'''
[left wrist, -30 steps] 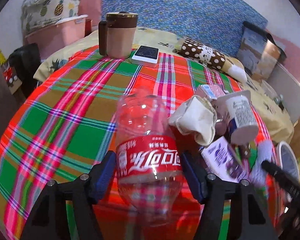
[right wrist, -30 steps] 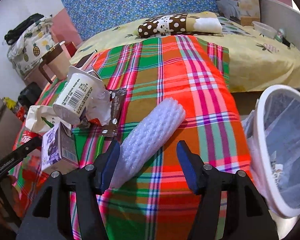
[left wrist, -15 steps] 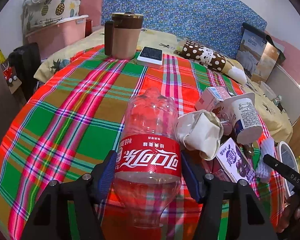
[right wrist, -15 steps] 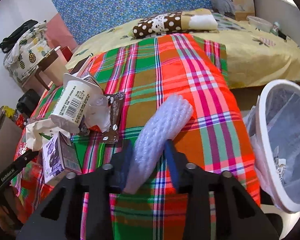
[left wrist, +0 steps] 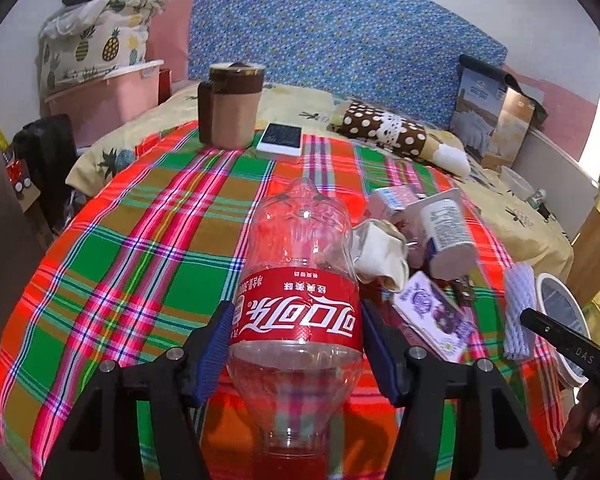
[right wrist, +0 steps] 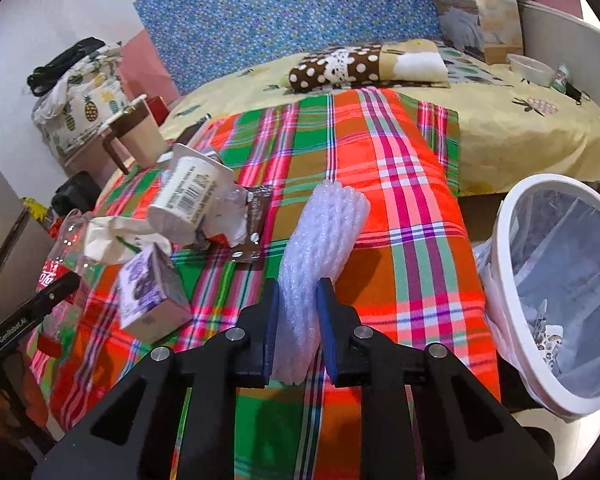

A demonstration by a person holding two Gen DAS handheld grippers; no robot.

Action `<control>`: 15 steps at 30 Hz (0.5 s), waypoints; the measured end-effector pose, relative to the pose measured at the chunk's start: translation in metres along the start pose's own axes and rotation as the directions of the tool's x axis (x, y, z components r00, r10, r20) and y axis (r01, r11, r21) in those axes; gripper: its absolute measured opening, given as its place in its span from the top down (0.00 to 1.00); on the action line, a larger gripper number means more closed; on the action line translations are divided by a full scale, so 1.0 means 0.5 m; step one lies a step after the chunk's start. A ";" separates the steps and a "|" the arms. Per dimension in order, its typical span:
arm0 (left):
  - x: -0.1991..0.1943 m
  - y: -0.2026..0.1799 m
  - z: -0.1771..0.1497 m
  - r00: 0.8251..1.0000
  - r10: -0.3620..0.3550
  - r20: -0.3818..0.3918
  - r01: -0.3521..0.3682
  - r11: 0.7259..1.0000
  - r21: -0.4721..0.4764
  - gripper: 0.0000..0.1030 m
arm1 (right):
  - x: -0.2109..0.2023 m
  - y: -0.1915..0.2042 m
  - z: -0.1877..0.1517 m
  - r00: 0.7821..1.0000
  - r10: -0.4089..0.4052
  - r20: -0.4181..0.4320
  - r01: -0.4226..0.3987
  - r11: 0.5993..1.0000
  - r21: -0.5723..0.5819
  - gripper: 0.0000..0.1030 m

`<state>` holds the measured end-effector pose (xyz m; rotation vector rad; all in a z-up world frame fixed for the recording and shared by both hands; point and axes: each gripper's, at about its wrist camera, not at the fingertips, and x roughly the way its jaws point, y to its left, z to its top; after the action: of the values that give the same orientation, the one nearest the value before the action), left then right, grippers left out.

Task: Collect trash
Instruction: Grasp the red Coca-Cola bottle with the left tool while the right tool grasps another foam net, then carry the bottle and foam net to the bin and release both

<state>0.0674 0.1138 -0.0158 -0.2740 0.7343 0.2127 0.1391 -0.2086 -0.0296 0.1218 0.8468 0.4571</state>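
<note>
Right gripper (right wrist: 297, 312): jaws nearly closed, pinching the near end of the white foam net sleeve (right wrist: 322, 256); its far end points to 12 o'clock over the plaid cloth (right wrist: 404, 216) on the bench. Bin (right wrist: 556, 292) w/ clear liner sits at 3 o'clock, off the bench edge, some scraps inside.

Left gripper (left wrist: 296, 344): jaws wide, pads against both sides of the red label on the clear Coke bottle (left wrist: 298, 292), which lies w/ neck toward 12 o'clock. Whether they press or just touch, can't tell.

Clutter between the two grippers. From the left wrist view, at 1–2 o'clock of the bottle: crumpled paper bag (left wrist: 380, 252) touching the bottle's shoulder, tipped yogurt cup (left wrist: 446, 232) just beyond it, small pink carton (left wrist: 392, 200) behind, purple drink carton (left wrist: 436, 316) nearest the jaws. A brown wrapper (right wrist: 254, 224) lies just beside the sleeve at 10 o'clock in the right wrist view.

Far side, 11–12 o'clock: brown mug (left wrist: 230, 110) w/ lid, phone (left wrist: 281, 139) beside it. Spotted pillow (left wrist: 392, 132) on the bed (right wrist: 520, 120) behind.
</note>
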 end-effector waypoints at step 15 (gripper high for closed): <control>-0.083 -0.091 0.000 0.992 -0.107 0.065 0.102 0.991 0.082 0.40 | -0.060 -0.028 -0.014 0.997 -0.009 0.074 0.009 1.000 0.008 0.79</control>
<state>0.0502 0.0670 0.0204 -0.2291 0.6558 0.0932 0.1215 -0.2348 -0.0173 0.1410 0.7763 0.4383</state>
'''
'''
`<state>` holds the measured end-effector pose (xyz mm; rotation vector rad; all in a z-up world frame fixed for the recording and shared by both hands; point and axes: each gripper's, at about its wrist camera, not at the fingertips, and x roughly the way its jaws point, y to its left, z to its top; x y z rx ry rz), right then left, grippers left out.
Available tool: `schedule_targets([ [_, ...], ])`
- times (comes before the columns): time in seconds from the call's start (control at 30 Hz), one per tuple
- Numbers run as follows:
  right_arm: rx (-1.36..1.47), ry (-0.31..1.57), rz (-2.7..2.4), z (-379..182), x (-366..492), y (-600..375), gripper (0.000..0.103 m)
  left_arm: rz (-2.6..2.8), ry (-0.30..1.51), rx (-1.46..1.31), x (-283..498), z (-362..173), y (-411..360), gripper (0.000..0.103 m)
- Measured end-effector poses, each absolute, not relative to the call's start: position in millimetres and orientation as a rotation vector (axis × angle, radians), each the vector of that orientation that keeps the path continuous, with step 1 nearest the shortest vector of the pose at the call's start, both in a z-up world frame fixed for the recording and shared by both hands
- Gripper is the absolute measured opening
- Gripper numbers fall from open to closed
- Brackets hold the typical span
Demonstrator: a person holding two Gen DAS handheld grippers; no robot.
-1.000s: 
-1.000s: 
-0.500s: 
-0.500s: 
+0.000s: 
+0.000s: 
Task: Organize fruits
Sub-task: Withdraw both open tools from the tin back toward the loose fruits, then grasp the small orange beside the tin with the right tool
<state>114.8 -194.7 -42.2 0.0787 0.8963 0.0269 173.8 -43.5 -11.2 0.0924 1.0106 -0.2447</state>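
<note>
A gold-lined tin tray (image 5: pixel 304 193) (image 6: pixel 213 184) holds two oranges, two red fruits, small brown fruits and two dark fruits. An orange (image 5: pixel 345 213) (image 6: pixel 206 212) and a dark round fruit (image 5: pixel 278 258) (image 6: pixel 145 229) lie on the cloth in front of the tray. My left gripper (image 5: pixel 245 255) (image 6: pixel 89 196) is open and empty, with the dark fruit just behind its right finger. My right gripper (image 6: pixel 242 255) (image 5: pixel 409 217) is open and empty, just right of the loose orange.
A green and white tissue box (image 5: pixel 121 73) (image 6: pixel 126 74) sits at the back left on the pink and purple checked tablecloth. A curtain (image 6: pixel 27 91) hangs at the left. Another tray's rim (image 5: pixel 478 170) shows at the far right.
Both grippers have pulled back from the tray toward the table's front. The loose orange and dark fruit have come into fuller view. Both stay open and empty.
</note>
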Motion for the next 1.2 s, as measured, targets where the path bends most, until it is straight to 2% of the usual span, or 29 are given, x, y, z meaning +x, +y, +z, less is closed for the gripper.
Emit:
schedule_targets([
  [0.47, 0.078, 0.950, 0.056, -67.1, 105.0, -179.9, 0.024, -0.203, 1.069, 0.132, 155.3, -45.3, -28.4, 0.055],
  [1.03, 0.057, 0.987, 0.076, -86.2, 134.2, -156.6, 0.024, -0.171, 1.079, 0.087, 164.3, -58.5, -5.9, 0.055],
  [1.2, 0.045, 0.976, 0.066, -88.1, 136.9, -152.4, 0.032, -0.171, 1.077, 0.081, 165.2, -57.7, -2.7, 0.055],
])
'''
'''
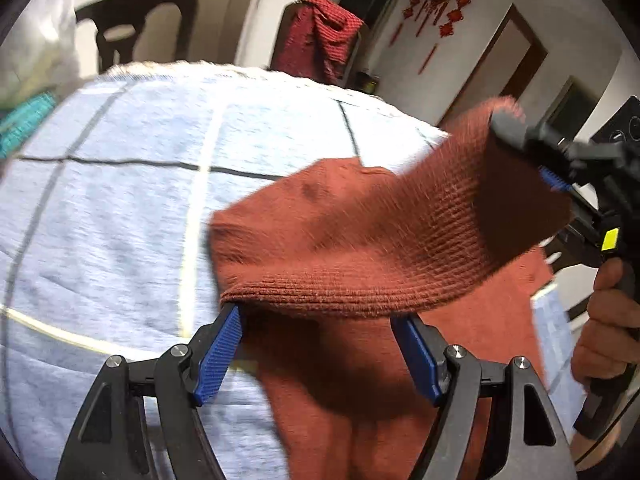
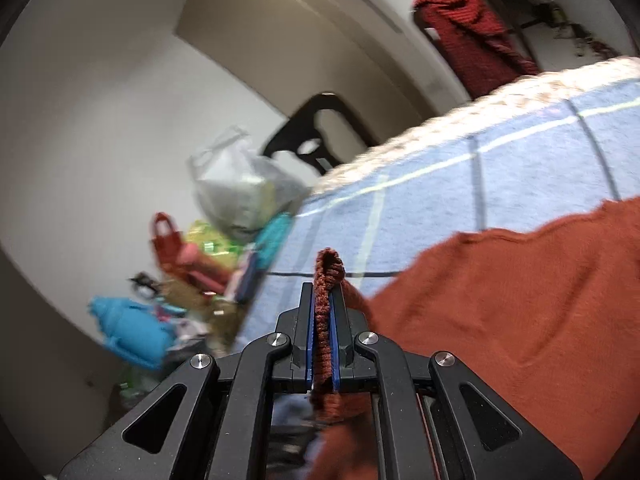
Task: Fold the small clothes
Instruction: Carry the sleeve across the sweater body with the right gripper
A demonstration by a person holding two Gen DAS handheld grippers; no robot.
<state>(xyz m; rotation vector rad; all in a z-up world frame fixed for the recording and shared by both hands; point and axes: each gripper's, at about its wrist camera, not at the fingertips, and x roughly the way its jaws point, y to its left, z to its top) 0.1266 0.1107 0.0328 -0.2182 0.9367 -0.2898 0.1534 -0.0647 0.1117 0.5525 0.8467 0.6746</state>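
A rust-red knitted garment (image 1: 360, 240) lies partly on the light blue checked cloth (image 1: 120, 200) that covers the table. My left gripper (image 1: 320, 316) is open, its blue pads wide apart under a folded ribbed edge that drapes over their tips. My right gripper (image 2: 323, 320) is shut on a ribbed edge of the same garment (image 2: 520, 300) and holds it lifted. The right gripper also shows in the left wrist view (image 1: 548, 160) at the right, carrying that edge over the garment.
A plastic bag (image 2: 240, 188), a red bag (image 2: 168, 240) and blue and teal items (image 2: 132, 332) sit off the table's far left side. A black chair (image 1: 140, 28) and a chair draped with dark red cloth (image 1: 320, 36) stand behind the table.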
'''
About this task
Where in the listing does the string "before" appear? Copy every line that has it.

Solution to this exercise
`<state>` holds the measured end-effector pose (xyz m; rotation vector rad; all in a z-up world frame fixed for the recording and shared by both hands; point and axes: each gripper's, at about its wrist camera, not at the fingertips, and x roughly the way its jaws point, y to its left, z to its top; after the action: of the values that give the same orientation, the one nearest the value before the action), left then right, grippers left out.
- times (comes before the columns): time in seconds from the call's start (control at 30 Hz), one per tuple

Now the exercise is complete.